Le Tribunal Administratif de Nantes a examiné le recours de M. D... contre les décisions médicales et ministérielles le déclarant inapte à un engagement dans la réserve opérationnelle de la police nationale. Le tribunal a jugé que la décision du médecin-chef du 26 décembre 2022, confirmant l'inaptitude, n'était pas une décision administrative susceptible de recours mais un acte préparatoire, et a donc rejeté les conclusions dirigées contre elle comme irrecevables. Concernant la décision du ministre de l'intérieur du 22 février 2024, le tribunal a estimé qu'elle était suffisamment motivée et que l'administration n'avait pas commis d'erreur d'appréciation en appliquant l'arrêté du 29 mars 2021 relatif au profil médical d'aptitude, malgré l'amélioration de l'acuité visuelle du requérant postérieure à l'examen médical initial. En conséquence, la requête a été rejetée dans son ensemble.
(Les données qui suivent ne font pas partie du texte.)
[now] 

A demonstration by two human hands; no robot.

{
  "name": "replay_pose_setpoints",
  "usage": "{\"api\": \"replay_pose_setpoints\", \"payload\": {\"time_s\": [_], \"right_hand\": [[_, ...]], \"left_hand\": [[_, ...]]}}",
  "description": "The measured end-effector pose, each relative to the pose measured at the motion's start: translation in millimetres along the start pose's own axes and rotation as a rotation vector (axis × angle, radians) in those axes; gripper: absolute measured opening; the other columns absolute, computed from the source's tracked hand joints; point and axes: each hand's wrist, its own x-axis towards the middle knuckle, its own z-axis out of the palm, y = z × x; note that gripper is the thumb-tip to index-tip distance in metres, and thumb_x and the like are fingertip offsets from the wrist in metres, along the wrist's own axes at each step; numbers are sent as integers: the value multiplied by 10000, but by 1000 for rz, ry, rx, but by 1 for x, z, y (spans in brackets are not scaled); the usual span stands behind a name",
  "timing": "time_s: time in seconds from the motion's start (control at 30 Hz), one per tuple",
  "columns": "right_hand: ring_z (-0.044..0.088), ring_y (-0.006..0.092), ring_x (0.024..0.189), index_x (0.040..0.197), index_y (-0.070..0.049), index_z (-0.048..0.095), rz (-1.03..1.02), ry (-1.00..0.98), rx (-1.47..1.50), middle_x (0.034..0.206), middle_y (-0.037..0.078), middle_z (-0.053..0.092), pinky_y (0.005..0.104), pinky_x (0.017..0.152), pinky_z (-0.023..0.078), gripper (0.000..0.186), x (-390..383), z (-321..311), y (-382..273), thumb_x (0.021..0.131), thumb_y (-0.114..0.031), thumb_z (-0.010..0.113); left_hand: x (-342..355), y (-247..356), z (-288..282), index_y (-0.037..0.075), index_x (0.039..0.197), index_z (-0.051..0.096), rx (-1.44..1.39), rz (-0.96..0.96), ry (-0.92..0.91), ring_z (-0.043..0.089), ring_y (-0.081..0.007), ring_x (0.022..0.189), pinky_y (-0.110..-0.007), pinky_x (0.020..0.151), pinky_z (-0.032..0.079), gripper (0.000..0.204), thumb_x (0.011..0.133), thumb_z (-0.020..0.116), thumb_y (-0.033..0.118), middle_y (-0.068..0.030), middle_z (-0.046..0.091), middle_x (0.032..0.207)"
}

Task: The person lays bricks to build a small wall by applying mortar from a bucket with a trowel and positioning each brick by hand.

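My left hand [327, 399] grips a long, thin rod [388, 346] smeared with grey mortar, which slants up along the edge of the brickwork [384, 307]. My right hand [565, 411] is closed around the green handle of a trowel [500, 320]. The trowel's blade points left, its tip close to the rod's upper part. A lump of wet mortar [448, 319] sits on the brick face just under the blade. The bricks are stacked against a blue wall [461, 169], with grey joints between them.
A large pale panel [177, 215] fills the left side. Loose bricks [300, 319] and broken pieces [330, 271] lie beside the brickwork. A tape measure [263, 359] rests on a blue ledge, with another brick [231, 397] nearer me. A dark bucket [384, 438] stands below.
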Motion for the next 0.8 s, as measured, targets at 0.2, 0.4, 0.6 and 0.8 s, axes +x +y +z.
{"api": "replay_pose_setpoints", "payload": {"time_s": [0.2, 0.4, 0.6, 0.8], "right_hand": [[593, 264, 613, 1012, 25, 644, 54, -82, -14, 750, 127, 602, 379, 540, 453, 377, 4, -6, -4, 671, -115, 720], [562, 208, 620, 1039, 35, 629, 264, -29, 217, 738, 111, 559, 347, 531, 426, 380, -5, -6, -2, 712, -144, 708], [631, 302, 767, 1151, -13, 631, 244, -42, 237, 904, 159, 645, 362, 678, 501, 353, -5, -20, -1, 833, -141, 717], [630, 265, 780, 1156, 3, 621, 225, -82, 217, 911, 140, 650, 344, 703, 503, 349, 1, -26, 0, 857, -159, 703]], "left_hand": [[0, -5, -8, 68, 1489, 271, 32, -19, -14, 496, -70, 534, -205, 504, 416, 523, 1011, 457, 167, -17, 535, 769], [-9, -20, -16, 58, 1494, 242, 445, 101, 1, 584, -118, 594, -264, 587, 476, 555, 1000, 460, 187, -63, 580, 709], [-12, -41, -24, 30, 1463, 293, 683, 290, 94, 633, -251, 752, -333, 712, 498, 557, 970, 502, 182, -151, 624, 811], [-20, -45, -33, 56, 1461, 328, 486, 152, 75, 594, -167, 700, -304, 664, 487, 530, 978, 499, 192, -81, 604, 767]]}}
Le Tribunal Administratif de Nantes a rejeté les requêtes de M. H..., médecin militaire retraité, contestant la suspension de sa pension pour les années 2017 à 2020 et le titre de perception de 138 855 euros émis pour récupérer les sommes indûment versées. La juridiction a jugé que le cumul de sa pension avec ses revenus de médecin-conseil à la sécurité sociale, activité exercée sous un contrat de droit privé, relevait des règles restrictives du code des pensions civiles et militaires de retraite. Le tribunal a estimé que les dérogations invoquées par le requérant, notamment celles liées à l’exercice en zone sous-dotée ou à la crise sanitaire, n’étaient pas applicables en l’espèce, et que la procédure de suspension et le titre de perception étaient réguliers.